RX For a Successful Business
Author: Paul deVere
At Stephens Pharmacy, you won’t see motor oil, birthday cards, Easter baskets or light bulbs lining the aisles. There are no aisles. What you will see is owner and pharmacist, Jerry Stephens, ready to fill your prescription. “This is what a pharmacy was meant to be. It’s not a department in a store,” Stephens said. There are a few shelves of over-the-counter remedies, but filling prescriptions constitutes virtually all of the pharmacy’s business.
What you also won’t see is a sign hanging off the side of the building at 2 Marshland Road. It is a medical building and the Town of Hilton Head Island defines the pharmacy as a “health care provider,” ergo, no signs. “But our customers do find us,” Stephens said.

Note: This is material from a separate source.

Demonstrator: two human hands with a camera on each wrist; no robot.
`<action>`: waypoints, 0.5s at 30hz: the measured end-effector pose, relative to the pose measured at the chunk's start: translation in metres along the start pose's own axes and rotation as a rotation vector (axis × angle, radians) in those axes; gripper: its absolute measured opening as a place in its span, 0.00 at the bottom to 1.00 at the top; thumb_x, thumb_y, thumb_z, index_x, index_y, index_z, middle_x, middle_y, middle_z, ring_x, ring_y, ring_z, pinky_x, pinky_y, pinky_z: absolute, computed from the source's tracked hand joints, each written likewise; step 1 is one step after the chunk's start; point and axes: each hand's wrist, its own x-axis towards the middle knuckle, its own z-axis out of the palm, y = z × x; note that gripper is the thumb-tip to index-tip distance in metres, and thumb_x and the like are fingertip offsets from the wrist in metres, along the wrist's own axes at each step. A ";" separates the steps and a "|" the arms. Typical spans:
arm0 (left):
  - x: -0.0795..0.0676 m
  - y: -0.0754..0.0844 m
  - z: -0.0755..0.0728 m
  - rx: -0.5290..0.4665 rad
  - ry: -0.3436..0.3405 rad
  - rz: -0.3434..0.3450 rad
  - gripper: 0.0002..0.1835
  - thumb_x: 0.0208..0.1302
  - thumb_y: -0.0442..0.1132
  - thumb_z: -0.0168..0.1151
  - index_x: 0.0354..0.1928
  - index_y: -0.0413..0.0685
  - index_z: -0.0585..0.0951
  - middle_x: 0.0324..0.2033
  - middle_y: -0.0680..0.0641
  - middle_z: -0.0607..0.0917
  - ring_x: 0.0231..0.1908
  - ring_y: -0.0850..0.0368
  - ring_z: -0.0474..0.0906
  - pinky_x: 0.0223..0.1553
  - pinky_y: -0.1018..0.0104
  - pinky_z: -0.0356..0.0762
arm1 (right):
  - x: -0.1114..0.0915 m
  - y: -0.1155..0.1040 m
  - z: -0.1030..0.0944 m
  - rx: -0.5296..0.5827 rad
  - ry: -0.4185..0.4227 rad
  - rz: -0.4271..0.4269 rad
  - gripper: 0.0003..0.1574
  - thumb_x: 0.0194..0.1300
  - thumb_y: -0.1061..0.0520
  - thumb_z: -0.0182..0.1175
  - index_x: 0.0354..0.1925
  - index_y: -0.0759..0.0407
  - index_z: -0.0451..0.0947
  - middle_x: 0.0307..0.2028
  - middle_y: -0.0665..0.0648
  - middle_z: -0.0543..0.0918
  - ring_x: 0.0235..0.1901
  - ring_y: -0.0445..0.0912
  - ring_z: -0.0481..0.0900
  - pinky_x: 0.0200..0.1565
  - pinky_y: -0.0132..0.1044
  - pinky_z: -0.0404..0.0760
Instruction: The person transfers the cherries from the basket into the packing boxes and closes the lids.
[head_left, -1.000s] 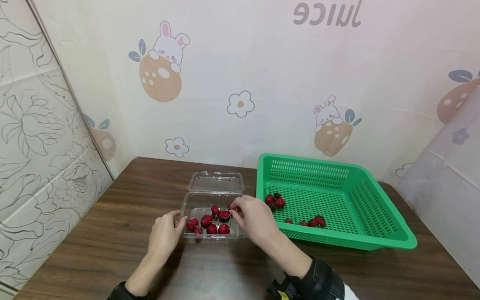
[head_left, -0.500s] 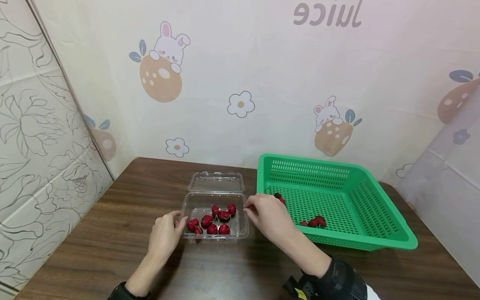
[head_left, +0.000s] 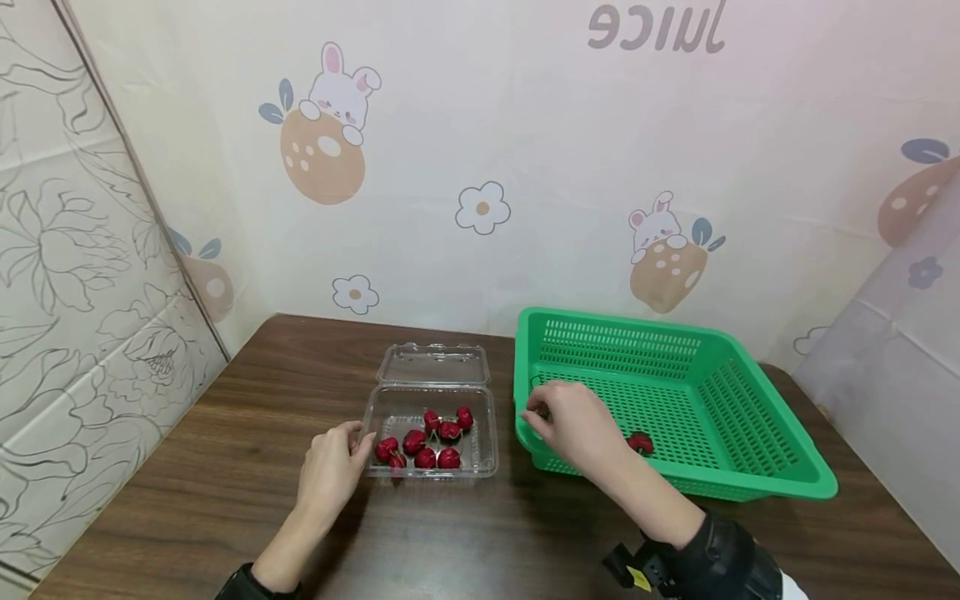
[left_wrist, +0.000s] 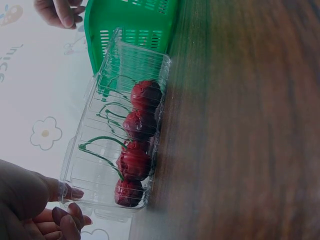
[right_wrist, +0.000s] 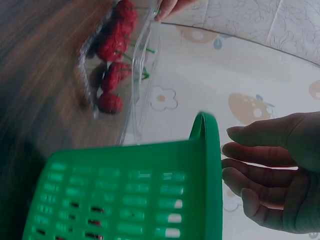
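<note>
My left hand (head_left: 332, 468) pinches the left wall of a clear plastic clamshell box (head_left: 480, 458); in the left wrist view the thumb and fingers (left_wrist: 75, 220) lie on either side of its rim. Several red cherries (head_left: 414, 442) with green stems rest inside the box, whose lid (head_left: 432, 364) is folded back. My right hand (head_left: 573, 423) is over the left edge of a green plastic basket (head_left: 780, 433), fingers loosely bent and apart from the thumb, holding nothing. A dark red cherry (head_left: 640, 442) shows in the basket beside the wrist; others there are hidden behind the hand.
Box and basket stand side by side on a dark wooden table (head_left: 225, 467), the basket to the right. A printed wall covering (head_left: 555, 250) rises behind the table, and a white flowered panel (head_left: 90, 317) stands at the left.
The right hand has let go of a cherry in the box's right side and moved right, past the box wall, to above the basket. The left hand keeps its grip on the box.
</note>
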 end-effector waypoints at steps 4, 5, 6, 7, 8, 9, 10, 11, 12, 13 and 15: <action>0.000 0.000 0.000 0.001 0.008 0.010 0.15 0.58 0.37 0.58 0.41 0.29 0.78 0.11 0.54 0.66 0.12 0.63 0.58 0.12 0.68 0.57 | 0.000 0.008 -0.003 0.020 -0.021 0.016 0.02 0.50 0.60 0.65 0.25 0.57 0.80 0.23 0.48 0.78 0.22 0.37 0.74 0.25 0.30 0.72; 0.000 0.000 0.000 0.001 0.008 0.010 0.16 0.58 0.37 0.58 0.41 0.29 0.78 0.11 0.54 0.66 0.12 0.63 0.58 0.12 0.68 0.56 | 0.000 0.010 -0.004 0.028 -0.025 0.017 0.02 0.50 0.61 0.65 0.25 0.57 0.80 0.24 0.48 0.78 0.23 0.37 0.74 0.25 0.30 0.72; 0.000 0.000 0.000 0.000 0.007 0.011 0.16 0.58 0.37 0.58 0.41 0.29 0.78 0.11 0.54 0.66 0.11 0.63 0.58 0.12 0.68 0.56 | 0.000 0.011 -0.004 0.031 -0.030 0.018 0.02 0.50 0.61 0.65 0.26 0.57 0.80 0.23 0.48 0.78 0.22 0.37 0.74 0.25 0.30 0.72; 0.000 0.001 0.000 0.000 0.007 0.011 0.16 0.58 0.37 0.58 0.41 0.29 0.78 0.11 0.54 0.66 0.11 0.63 0.58 0.12 0.68 0.56 | 0.000 0.013 -0.005 0.032 -0.038 0.019 0.02 0.50 0.61 0.65 0.25 0.57 0.79 0.23 0.48 0.78 0.22 0.38 0.73 0.25 0.31 0.72; 0.000 0.000 0.000 0.000 0.007 0.011 0.16 0.58 0.37 0.58 0.42 0.29 0.78 0.11 0.54 0.66 0.11 0.63 0.58 0.12 0.68 0.56 | 0.000 0.015 -0.006 0.030 -0.046 0.023 0.02 0.50 0.61 0.65 0.25 0.58 0.79 0.22 0.48 0.77 0.21 0.38 0.73 0.24 0.31 0.71; 0.000 0.000 0.000 0.000 0.006 0.007 0.16 0.58 0.38 0.57 0.42 0.29 0.78 0.11 0.54 0.66 0.11 0.63 0.58 0.12 0.68 0.56 | 0.000 0.016 -0.007 0.026 -0.055 0.026 0.03 0.50 0.61 0.65 0.25 0.58 0.79 0.22 0.49 0.77 0.21 0.38 0.72 0.23 0.31 0.71; 0.000 0.000 0.000 0.002 0.006 0.007 0.16 0.58 0.37 0.57 0.42 0.29 0.78 0.11 0.54 0.67 0.11 0.63 0.58 0.12 0.68 0.57 | 0.000 0.018 -0.008 0.017 -0.066 0.031 0.04 0.50 0.60 0.65 0.26 0.58 0.79 0.22 0.49 0.77 0.21 0.38 0.71 0.23 0.31 0.70; 0.000 0.000 0.000 0.002 0.006 0.005 0.16 0.58 0.38 0.57 0.42 0.30 0.78 0.11 0.54 0.67 0.12 0.63 0.58 0.12 0.68 0.57 | 0.001 0.020 -0.008 0.005 -0.079 0.038 0.05 0.50 0.59 0.65 0.26 0.59 0.79 0.22 0.50 0.77 0.21 0.39 0.71 0.23 0.31 0.70; 0.000 0.000 0.000 0.002 0.006 0.008 0.16 0.58 0.38 0.57 0.42 0.29 0.78 0.11 0.54 0.67 0.12 0.63 0.58 0.12 0.68 0.57 | 0.001 0.022 -0.009 -0.008 -0.092 0.048 0.06 0.50 0.59 0.66 0.27 0.59 0.78 0.22 0.50 0.77 0.21 0.39 0.71 0.22 0.32 0.70; 0.000 0.000 0.000 0.002 0.007 0.011 0.16 0.58 0.37 0.58 0.42 0.29 0.78 0.11 0.54 0.67 0.12 0.62 0.58 0.12 0.68 0.57 | 0.001 0.023 -0.009 -0.018 -0.106 0.061 0.08 0.50 0.58 0.66 0.29 0.60 0.79 0.23 0.51 0.77 0.22 0.40 0.72 0.23 0.32 0.70; 0.000 0.001 0.000 0.003 0.008 0.010 0.16 0.58 0.38 0.58 0.41 0.29 0.78 0.11 0.54 0.67 0.12 0.62 0.59 0.13 0.68 0.57 | 0.001 0.027 -0.010 -0.031 -0.135 0.082 0.11 0.50 0.57 0.66 0.32 0.61 0.79 0.26 0.53 0.79 0.24 0.43 0.75 0.25 0.34 0.72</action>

As a practicing pharmacist for 27 years, Stephens has developed his own way of doing business. He has only two rules, he explained. “First, there is the ‘grandmother’ rule. You ask yourself, ‘Is this the way you would do it for your grandmother?’ And the second is the ‘60 Minutes’ rule. You ask yourself, ‘Would I want it to be seen on 60 Minutes?’”
Stephens and wife Sheila have started something of a “pharmacist dynasty.” Both are graduates of the University of Missouri-Kansas City (UMKC), School of Pharmacy. She teaches at South University School of Pharmacy in Savannah. Their son Spencer is a graduate of Samford University-McWhorter School of Pharmacy, just outside Birmingham, Alabama and works for Walgreens. Spencer’s new bride, Jennifer, will graduate this semester from Samford, with a degree in pharmacy. The Stephens’ daughter (Spencer’s sister), is expecting to start at Samford in the fall. “She promised us she wouldn’t marry a pharmacist,” Stephens joked.
According to Stephens, pharmacists are in demand, but getting into a school like South University is very competitive. “There were 2,000 applicants for just 80 class positions at the school last year,” he said. “At the very minimum, pharmacy is a six-year degree. Most incoming professional year-one pharmacy students already have four years of college under their belt.”
The demand for pharmacists is definitely high. According to the American Hospital Association, the current pharmacy vacancy rate is 7.4 percent. With a growing aging population and the introduction of the Medicare prescription program, that shortage is bound to increase. According to the Pharmacy Manpower Project, the number of prescriptions being filled has increased from 2 billion to 3.2 billion in the last 10 years.
While the need—and pay—will increase, Stephens cautions that to receive a Doctor of Pharmacy (PharmD) degree takes some serious thought and hard work. “The requirements are significant. You pretty much have to know, before you start college, that’s what you’re going to do. Prerequisites are very stiff: two semesters of general chemistry, two semesters of organic chemistry, calculus, statistics—all that along with your general education classes. Now physics is required in most colleges, too.”
Though Stephens stresses the depth of knowledge required, it is the personal part of the business he enjoys most. Before the deadline for the 2007 Medicare prescription plan, he was able to help an older customer understand her options and sign her up, which will save her hundreds of dollars in 2007. In 2006, he was able to show a customer, whose prescription bills were $18,000 a year, how the Medicare plan would decrease those bills by over $10,000. “It was like he got a $10,000 raise in his retirement plan,” Stephens said.
But the two most telling signs of how Stephens views his business are his logo and the way the phone is answered at the pharmacy. The Latin phrase, “Soli Deo Gloria” (“All the glory to God”) appears in his logo to remind him of what is really important. And when you call, the first thing you hear is, “It’s a great day at Stephens Pharmacy!” These signatures show what he believes and how he feels. For Stephens, his business is personal. Just ask his family.